There's a couple of things you can play with. The first one is Fractions. Fraction is how much of a bevel do you want. Do you want the bevel to be pretty close or do you want it to be really soft. Let's see. So right now for me, I want this to have just a little bit of a curve. I'm going to go to .005 and that might be a little too small. Let's go ahead and do .05 so that's a nice beveled edge, but when you look at it you can see that there's a little triangle. Of course, I'm going to try to avoid tris at all counts, so I'm going to go ahead and increase my Segments to two. Right away you can see… I'm going to turn this off… that the beveled edge is actually really making this look nice and it actually makes it look more realistic. Now I highly recommend that you play around with it but basically those are the two options that you want to use. You can go ahead and increase your Fraction, for example. If you wanted to make it very soft, I would recommend that you increase your beveled edge so that it gives you a nice transition.
Alright, let me show you another example. Let's go to Windows>Outliner. I have a table. Now I see a lot of new artists think that you can just go over here and then go to Edit Mesh>Bevel and then there you go. You can increase your Segments to two and then you increase your Fraction and this looks great. Well the issue is that you really need to make sure that you select the edges that you want bevel. Otherwise it will grab every edge and bevel it. Now you have unnecessary geometry and it doesn't look good, nor is it efficient.
I highly recommend that you always select the edges that you want to Bevel. I'll demonstrate. I'm going to go ahead and Undo, Ctr+ Z. I'm going to go to my Edges and just start selecting. It takes a little bit longer to do this but this is the correct way of doing it. I'm going to Double Click, Shift+Double Click, and let me look around. Grab these corners. Basically you just want to grab the edges that need to be beveled. Select all of these, probably all the things beneath the floor as well. I think we'll stick to this.

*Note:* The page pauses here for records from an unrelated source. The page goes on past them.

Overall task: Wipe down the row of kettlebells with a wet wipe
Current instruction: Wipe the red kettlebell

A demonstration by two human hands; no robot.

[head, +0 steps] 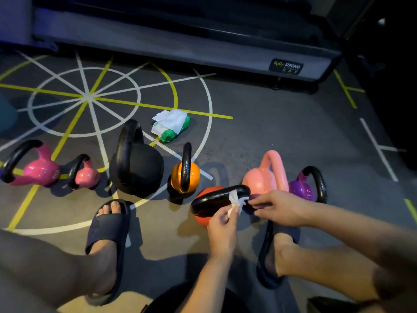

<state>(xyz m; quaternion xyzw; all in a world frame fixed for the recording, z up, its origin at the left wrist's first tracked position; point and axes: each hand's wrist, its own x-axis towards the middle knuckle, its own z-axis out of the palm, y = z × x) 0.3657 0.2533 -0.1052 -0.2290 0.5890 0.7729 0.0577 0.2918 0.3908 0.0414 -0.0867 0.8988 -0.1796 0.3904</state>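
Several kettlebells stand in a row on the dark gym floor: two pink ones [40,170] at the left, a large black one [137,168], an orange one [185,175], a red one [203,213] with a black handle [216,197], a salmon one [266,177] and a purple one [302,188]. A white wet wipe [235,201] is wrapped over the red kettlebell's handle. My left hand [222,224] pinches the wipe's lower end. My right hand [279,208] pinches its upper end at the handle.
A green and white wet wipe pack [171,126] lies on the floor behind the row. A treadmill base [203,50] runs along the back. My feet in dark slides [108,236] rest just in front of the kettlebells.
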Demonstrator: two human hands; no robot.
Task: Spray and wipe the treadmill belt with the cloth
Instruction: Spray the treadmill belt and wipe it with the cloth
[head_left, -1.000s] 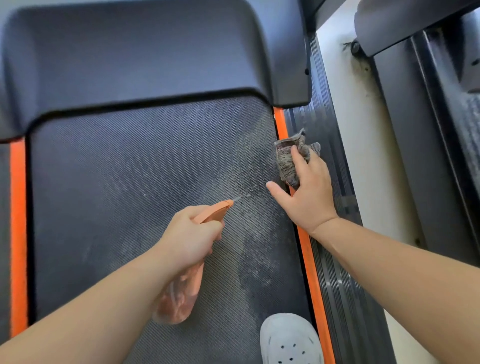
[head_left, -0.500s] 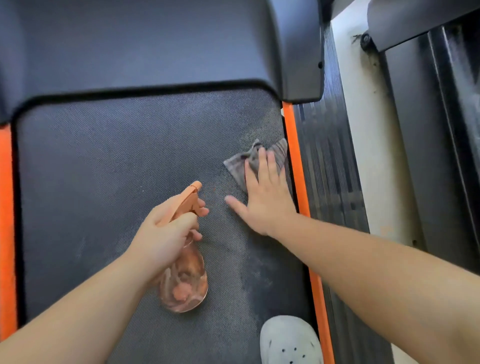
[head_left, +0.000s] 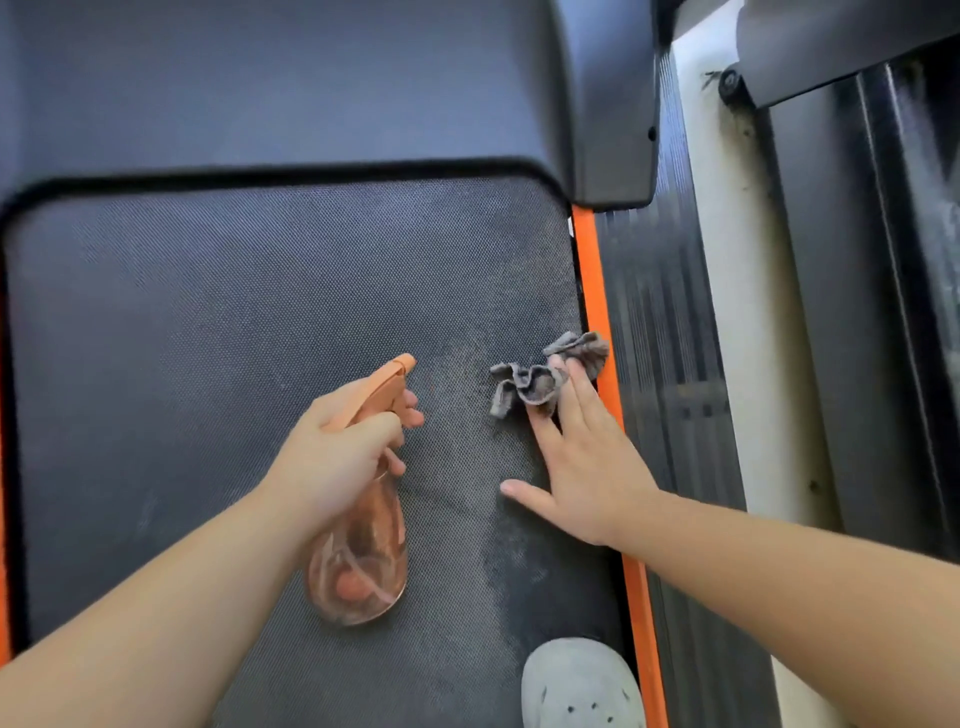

Alright, so now that I have all my edges selected, same thing. Edit Mesh>Bevel. Now you can see that the bevel is actually just affecting the edges that I selected which is exactly what you want. I'm going to go ahead and increase my Segments. I'm going to increase my Fraction just a little bit. Go ahead and go to Object Mode and you can see what a nice difference that makes. You can see how the transition from the top to the side has a nice little highlight right here, which is accurate.
This was a really quick tutorial. Hopefully that gives you an idea of how to bevel edges and make your models look even better. Let me know if you guys have any questions. Don't forget to subscribe to my channel, comment and if you guys want to see any particular videos, don't hesitate to ask. I'm always open to suggestions.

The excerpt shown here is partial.